Problem statement >> Check every line of the entries below for "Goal", and copy the lines that have it.

---------- Records to process ----------

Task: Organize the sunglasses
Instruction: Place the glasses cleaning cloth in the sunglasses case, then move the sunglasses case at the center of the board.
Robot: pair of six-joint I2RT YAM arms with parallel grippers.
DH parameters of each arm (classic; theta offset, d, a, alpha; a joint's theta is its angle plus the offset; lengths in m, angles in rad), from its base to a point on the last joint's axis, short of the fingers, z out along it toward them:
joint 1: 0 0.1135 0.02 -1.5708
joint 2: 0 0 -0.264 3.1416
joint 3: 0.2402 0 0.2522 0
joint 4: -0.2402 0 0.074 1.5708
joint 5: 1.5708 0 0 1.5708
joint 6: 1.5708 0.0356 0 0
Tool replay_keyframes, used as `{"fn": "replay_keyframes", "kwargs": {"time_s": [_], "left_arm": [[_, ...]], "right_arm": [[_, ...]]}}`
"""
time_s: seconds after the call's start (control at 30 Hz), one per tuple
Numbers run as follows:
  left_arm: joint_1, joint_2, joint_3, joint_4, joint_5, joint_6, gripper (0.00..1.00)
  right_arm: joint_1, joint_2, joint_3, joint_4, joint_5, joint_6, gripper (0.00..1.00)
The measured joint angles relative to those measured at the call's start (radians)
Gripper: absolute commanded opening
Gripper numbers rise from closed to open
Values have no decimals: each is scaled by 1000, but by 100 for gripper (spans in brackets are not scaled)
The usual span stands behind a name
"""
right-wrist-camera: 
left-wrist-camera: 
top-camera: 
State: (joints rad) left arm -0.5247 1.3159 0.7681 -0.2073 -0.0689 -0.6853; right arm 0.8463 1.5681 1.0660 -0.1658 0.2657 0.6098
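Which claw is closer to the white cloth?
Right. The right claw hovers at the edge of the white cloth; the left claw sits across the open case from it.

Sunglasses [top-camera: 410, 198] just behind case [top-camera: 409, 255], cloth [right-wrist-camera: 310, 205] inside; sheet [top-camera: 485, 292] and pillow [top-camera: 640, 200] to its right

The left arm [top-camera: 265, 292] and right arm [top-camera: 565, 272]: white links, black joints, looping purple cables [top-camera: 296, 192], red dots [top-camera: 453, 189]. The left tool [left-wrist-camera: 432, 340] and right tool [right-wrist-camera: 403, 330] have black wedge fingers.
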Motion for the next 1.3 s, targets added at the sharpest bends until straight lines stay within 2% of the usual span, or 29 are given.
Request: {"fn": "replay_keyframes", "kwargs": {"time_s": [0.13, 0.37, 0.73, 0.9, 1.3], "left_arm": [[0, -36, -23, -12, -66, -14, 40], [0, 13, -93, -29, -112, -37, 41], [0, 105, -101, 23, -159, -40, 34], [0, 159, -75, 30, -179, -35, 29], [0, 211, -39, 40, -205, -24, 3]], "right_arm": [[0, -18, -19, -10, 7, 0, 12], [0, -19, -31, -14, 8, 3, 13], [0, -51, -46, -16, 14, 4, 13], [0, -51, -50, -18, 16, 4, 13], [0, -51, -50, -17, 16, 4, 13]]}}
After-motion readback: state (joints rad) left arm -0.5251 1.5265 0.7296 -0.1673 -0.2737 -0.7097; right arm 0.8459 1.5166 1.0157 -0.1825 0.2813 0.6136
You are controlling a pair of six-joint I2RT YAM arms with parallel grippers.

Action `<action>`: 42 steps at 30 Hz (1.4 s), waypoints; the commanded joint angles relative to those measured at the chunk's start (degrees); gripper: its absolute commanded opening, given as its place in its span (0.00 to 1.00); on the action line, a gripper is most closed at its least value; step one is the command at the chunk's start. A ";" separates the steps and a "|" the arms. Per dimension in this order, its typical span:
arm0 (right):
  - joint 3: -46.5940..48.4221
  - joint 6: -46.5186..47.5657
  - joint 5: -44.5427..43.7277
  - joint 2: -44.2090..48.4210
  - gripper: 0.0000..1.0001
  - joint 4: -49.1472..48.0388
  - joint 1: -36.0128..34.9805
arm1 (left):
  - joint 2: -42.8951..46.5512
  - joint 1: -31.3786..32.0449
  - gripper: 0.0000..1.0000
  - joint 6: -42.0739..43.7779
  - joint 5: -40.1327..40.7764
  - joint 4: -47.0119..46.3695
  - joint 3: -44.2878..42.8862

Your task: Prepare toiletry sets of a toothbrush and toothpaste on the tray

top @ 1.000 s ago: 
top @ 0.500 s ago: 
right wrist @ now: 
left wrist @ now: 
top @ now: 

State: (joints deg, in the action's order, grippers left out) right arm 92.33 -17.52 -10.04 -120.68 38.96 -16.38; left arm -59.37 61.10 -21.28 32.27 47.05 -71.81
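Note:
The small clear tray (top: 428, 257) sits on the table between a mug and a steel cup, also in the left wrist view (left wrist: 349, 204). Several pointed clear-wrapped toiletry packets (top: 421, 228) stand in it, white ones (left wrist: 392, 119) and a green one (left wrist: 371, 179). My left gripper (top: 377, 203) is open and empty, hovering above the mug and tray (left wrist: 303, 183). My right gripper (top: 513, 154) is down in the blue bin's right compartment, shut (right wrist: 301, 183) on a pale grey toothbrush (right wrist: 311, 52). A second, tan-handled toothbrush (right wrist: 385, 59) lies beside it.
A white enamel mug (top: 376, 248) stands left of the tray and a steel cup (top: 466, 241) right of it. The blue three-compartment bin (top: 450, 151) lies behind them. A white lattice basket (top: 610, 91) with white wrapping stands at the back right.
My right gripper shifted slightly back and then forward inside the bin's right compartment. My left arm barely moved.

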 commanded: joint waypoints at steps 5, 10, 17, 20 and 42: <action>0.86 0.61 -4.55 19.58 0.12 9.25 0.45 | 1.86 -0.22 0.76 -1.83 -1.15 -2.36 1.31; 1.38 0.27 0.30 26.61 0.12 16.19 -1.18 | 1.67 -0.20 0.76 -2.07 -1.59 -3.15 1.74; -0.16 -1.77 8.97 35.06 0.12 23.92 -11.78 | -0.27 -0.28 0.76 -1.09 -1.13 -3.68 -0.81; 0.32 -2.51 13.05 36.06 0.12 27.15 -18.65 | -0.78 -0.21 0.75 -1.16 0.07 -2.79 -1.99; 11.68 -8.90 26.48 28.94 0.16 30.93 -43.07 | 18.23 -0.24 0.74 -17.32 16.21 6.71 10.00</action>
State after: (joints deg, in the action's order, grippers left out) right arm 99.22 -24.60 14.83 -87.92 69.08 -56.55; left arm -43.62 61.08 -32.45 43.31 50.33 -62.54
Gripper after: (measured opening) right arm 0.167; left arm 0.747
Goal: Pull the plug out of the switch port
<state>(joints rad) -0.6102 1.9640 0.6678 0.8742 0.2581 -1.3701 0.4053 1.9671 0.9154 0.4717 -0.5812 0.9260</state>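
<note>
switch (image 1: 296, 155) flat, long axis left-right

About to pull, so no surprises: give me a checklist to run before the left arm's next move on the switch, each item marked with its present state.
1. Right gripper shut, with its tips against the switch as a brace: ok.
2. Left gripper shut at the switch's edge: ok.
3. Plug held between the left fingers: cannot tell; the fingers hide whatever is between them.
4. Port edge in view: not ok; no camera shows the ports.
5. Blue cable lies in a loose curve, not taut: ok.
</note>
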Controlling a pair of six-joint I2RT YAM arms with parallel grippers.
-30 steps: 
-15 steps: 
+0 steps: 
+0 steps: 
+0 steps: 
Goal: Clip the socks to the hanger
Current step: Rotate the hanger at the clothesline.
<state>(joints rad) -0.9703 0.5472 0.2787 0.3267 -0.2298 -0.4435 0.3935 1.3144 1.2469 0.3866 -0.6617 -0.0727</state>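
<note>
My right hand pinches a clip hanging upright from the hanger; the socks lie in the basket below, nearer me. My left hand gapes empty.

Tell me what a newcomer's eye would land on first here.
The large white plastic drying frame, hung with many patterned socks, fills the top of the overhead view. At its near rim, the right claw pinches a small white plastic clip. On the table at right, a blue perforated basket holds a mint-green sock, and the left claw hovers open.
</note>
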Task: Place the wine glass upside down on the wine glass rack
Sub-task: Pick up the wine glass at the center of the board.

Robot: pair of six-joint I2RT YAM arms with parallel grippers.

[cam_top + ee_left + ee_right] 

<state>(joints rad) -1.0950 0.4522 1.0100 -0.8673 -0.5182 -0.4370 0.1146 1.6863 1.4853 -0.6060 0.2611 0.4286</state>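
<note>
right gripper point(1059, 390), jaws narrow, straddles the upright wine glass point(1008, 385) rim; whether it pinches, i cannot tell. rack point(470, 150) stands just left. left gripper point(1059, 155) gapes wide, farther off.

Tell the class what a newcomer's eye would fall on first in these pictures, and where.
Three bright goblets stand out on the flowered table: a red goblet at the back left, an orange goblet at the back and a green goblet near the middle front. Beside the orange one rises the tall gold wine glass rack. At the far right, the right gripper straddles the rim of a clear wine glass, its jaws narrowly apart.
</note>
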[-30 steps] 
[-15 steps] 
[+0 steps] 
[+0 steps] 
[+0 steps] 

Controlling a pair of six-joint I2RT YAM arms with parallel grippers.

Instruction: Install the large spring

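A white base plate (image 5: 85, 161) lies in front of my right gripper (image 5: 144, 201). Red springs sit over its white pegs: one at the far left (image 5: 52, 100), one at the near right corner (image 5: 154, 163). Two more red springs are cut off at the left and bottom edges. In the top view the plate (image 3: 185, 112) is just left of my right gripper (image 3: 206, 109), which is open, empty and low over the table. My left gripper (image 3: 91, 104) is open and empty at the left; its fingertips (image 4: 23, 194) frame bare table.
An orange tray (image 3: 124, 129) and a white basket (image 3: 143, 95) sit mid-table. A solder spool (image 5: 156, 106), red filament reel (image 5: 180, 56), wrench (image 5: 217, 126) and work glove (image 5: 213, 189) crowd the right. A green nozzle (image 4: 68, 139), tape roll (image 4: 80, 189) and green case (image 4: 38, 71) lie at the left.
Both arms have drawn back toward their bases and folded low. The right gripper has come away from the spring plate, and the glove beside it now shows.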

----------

Output below >>
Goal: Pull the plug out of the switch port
Goal: Clip the socks to the hanger

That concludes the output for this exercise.